Directions:
Please copy out the entries below exactly, beginning with the line that contains "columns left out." and ending with the line that contains "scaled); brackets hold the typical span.", and include nothing outside that span.

Given records:
______________________________

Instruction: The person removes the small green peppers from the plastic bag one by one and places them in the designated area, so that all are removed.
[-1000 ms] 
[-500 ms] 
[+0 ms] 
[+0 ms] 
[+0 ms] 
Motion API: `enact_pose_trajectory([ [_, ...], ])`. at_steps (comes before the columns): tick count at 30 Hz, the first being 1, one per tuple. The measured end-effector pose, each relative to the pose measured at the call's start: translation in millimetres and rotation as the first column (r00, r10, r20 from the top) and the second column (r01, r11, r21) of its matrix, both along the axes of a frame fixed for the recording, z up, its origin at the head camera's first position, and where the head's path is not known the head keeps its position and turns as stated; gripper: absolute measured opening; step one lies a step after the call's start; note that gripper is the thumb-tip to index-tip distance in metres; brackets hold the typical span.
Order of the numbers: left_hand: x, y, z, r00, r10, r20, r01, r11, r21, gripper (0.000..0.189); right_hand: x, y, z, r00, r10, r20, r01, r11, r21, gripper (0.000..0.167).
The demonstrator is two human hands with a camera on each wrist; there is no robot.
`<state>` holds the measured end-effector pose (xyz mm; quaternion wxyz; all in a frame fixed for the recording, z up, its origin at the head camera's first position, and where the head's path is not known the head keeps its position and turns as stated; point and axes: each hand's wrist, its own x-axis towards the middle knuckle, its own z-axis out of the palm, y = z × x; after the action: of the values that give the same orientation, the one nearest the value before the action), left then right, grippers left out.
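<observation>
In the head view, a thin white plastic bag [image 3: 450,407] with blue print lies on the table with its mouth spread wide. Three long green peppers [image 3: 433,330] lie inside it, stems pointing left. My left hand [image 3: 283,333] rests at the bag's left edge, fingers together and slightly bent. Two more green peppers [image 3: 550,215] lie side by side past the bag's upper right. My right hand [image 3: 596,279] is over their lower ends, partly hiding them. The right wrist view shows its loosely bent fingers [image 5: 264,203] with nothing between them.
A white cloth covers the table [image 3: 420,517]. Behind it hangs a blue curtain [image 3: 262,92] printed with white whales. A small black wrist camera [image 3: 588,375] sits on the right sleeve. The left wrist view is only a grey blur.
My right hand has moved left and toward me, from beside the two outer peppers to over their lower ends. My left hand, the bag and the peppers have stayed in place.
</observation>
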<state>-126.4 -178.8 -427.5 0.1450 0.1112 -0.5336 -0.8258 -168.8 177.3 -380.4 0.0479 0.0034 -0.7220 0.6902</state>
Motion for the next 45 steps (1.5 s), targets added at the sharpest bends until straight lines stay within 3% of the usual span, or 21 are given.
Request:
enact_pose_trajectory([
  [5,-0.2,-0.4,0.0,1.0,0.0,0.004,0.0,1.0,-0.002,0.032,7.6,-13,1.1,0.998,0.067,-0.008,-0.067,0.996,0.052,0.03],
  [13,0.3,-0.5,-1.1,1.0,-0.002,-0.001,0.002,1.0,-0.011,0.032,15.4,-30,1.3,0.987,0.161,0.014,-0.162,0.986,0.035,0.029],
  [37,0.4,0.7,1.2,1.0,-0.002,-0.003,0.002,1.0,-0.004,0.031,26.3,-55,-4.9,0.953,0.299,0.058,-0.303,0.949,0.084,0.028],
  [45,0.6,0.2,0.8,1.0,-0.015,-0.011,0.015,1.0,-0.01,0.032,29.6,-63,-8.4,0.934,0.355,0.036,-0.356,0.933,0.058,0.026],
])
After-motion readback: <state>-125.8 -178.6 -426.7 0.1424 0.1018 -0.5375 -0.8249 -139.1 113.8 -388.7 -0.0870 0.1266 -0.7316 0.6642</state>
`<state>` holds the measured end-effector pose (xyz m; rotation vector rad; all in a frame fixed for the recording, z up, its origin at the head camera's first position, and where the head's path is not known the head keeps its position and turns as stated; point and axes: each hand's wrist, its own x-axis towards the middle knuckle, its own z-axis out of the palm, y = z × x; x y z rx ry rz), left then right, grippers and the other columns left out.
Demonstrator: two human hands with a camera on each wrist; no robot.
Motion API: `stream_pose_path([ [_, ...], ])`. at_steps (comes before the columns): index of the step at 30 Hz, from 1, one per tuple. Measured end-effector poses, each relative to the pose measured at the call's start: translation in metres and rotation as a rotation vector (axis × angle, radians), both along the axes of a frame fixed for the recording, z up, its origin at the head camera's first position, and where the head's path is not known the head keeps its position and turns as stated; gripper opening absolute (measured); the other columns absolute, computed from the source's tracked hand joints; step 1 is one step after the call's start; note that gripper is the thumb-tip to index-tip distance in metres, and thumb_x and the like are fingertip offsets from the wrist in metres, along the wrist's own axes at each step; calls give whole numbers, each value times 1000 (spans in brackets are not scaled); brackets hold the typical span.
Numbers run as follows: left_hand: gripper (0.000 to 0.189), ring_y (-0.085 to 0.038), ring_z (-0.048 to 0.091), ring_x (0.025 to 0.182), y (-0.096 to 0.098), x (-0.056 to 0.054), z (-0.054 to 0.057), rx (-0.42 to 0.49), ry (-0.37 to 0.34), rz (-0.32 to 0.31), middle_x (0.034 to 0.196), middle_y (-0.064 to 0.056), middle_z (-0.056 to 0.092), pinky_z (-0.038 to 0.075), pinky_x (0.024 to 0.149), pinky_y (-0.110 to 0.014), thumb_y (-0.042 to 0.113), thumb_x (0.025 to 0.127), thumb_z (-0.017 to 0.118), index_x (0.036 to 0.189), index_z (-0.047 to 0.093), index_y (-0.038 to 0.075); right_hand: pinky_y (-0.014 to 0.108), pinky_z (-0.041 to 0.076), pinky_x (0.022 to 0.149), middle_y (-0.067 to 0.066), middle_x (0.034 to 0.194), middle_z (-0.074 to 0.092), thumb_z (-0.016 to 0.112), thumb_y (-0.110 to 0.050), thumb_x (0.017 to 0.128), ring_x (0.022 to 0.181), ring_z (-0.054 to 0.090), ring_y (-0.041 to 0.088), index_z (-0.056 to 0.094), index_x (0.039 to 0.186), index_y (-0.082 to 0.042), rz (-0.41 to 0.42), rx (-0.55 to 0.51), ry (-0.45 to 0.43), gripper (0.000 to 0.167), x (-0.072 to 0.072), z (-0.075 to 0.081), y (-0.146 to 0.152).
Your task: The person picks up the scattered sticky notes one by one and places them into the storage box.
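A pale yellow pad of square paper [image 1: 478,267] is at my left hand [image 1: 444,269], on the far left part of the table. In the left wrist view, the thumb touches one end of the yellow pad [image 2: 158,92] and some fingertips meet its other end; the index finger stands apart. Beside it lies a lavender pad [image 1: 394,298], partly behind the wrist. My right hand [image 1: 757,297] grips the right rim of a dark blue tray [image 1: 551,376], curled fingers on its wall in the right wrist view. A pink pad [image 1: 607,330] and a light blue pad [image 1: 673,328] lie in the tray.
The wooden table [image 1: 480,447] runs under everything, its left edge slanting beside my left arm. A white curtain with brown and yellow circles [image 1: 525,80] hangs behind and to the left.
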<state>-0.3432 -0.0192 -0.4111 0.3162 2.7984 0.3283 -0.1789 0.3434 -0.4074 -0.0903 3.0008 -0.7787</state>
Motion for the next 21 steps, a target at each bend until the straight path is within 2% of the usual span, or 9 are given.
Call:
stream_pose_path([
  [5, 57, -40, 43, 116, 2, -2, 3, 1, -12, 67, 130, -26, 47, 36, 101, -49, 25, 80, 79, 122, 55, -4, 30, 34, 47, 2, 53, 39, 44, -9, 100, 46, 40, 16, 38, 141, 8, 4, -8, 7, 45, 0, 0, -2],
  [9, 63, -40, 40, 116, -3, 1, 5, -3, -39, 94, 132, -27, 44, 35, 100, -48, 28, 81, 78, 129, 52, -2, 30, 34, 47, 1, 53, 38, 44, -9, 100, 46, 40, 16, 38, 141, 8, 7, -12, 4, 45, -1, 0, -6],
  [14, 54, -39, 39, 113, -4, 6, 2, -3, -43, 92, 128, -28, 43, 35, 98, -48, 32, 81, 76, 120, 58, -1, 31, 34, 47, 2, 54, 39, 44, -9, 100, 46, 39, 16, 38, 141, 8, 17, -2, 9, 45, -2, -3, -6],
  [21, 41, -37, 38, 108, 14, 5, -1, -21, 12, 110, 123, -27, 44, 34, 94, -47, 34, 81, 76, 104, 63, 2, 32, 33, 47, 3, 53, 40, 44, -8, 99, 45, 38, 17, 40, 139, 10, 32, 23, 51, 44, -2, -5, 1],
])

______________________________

Solution:
`<state>` holds the measured end-effector pose (xyz m; rotation vector rad; all in a frame fixed for the recording, z up, its origin at the head camera's first position, and where the head's path is not known the head keeps its position and turns as stated; point and axes: each hand's wrist, its own x-axis towards the middle knuckle, its own z-axis out of the palm, y = z × x; x y z rx ry rz), left then right, grippers and the other columns left out.
Demonstrator: two human hands with a camera on each wrist; no robot.
Motion API: `stream_pose_path([ [_, ...], ])`. at_steps (comes before the columns): index of the step at 30 Hz, from 1, one per tuple. Measured end-effector poses, each relative to the pose measured at the call's start: translation in metres and rotation as a rotation vector (axis × angle, radians), both along the axes of a frame fixed for the recording, z up, its origin at the head camera's first position, and where the head's path is not known the head keeps its position and turns as stated; gripper opening absolute (measured); the other columns absolute, computed from the source's tracked hand joints; step 1 is one step after the call's start; note that gripper is the thumb-tip to index-tip distance in metres, and thumb_x and the like are fingertip offsets from the wrist in metres, along the wrist's own axes at each step; calls give whole numbers, each value times 1000 (spans in brackets are not scaled); brackets hold the typical span.

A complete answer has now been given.